Somewhere below is a line with "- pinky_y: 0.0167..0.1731" and, later, a line with "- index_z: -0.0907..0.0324"; repeat those two lines and all the lines between them, exactly as they are.

DATA EXCERPT ::

● ● ● ● ● ● ●

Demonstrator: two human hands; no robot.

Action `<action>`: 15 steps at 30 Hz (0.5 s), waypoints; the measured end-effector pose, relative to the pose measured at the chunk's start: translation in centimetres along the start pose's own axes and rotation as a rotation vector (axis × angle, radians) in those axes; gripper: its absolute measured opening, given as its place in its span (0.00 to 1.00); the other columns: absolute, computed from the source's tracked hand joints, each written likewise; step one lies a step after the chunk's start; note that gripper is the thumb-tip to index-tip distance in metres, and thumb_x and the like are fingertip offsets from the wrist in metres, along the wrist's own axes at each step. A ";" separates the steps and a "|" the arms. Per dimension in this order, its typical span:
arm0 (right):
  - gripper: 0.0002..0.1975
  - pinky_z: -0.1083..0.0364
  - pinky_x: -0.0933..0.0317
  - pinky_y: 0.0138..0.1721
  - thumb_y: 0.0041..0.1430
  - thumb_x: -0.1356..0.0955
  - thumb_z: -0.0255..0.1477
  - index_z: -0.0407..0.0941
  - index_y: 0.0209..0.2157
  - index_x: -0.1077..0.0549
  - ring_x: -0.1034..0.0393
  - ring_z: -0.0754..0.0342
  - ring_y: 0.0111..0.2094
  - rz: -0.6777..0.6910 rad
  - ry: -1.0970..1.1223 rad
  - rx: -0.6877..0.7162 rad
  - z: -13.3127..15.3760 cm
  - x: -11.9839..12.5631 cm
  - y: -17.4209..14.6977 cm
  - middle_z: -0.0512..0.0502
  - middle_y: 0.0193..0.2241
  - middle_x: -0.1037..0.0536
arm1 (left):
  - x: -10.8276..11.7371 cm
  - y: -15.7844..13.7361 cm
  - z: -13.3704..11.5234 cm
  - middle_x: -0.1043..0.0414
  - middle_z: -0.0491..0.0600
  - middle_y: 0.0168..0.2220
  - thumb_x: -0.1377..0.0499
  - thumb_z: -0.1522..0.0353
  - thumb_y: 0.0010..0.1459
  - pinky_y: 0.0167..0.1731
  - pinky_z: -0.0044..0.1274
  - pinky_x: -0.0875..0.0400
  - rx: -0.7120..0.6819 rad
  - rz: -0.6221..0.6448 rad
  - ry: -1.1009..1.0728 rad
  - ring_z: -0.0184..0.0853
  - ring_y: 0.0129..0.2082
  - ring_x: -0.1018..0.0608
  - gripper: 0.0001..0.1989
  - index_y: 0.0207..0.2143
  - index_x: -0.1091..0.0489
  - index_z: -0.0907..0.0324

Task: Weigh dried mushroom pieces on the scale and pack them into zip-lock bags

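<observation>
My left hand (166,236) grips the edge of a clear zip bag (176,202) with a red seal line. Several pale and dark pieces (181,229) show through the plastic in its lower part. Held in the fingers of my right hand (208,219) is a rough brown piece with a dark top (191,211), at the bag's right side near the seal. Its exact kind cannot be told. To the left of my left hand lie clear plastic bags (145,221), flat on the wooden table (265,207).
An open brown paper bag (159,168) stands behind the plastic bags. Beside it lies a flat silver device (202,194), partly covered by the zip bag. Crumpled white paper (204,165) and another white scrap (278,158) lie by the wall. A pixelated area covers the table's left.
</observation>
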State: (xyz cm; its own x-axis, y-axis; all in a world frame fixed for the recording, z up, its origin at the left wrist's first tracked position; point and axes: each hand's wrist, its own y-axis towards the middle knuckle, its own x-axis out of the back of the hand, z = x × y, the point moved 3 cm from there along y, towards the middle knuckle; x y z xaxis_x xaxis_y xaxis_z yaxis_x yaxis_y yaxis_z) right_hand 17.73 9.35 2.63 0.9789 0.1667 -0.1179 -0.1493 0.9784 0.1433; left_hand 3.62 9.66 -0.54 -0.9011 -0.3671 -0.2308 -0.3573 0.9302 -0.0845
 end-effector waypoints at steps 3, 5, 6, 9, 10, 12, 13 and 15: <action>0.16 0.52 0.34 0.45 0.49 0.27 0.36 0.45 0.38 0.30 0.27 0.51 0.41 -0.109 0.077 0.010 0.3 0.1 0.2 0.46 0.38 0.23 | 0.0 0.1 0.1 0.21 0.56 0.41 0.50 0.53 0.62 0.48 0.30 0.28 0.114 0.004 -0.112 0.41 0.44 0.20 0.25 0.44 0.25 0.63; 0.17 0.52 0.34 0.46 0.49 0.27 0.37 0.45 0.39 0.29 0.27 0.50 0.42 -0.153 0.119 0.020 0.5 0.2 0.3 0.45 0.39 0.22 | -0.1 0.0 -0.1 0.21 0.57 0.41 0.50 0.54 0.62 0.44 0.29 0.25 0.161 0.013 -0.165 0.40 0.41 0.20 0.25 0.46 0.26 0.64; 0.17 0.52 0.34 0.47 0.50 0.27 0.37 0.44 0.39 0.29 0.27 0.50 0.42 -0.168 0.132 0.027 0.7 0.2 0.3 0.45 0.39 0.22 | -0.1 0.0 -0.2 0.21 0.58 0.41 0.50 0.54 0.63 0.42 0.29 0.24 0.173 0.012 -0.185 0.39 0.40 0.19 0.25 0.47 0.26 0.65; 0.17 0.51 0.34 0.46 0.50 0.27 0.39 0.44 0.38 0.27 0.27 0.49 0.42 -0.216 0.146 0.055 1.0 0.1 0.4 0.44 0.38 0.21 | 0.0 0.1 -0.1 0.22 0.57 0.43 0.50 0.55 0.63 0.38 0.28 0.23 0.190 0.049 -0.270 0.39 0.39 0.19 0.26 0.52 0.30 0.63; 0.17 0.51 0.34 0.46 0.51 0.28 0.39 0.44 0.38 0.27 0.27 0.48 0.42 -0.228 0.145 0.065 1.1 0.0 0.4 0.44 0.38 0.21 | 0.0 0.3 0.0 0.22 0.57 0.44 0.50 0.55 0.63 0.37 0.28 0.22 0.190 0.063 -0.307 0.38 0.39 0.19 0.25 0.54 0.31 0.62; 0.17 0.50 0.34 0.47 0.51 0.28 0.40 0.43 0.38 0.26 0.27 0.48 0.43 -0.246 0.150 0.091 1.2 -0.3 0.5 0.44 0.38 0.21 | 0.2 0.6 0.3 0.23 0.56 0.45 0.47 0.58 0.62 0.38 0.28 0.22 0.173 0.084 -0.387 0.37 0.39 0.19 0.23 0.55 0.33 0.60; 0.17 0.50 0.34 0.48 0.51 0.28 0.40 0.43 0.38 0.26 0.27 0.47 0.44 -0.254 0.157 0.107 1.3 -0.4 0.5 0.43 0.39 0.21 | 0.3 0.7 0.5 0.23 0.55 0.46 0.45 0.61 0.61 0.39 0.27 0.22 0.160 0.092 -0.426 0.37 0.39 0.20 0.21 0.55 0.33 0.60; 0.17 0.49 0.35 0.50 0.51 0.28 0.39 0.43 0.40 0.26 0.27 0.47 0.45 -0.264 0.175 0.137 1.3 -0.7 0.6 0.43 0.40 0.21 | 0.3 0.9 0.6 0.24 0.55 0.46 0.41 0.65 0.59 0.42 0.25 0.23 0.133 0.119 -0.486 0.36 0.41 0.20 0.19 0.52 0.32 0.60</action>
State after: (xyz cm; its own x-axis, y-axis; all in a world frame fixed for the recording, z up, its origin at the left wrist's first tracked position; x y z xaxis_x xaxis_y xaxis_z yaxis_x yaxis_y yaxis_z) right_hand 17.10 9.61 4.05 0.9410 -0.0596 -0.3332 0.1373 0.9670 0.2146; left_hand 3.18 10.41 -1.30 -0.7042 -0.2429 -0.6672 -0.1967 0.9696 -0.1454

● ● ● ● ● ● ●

ANSWER TO THE PROBLEM ::
  - pinky_y: 0.0167..0.1731
  - pinky_z: -0.0044..0.1274
  - pinky_x: -0.0875..0.0400
  - rx: -0.7120..0.6819 rad
  - rz: -0.6221..0.6448 rad
  - ry: -1.1009..1.0728 rad
  - ring_z: -0.0184..0.0853
  - ring_y: 0.0129..0.2082
  - ring_x: -0.1018..0.0608
  - gripper: 0.0001..0.1989
  - index_y: 0.0207..0.2143
  - index_x: -0.1091..0.0489
  - index_z: -0.0907..0.0324

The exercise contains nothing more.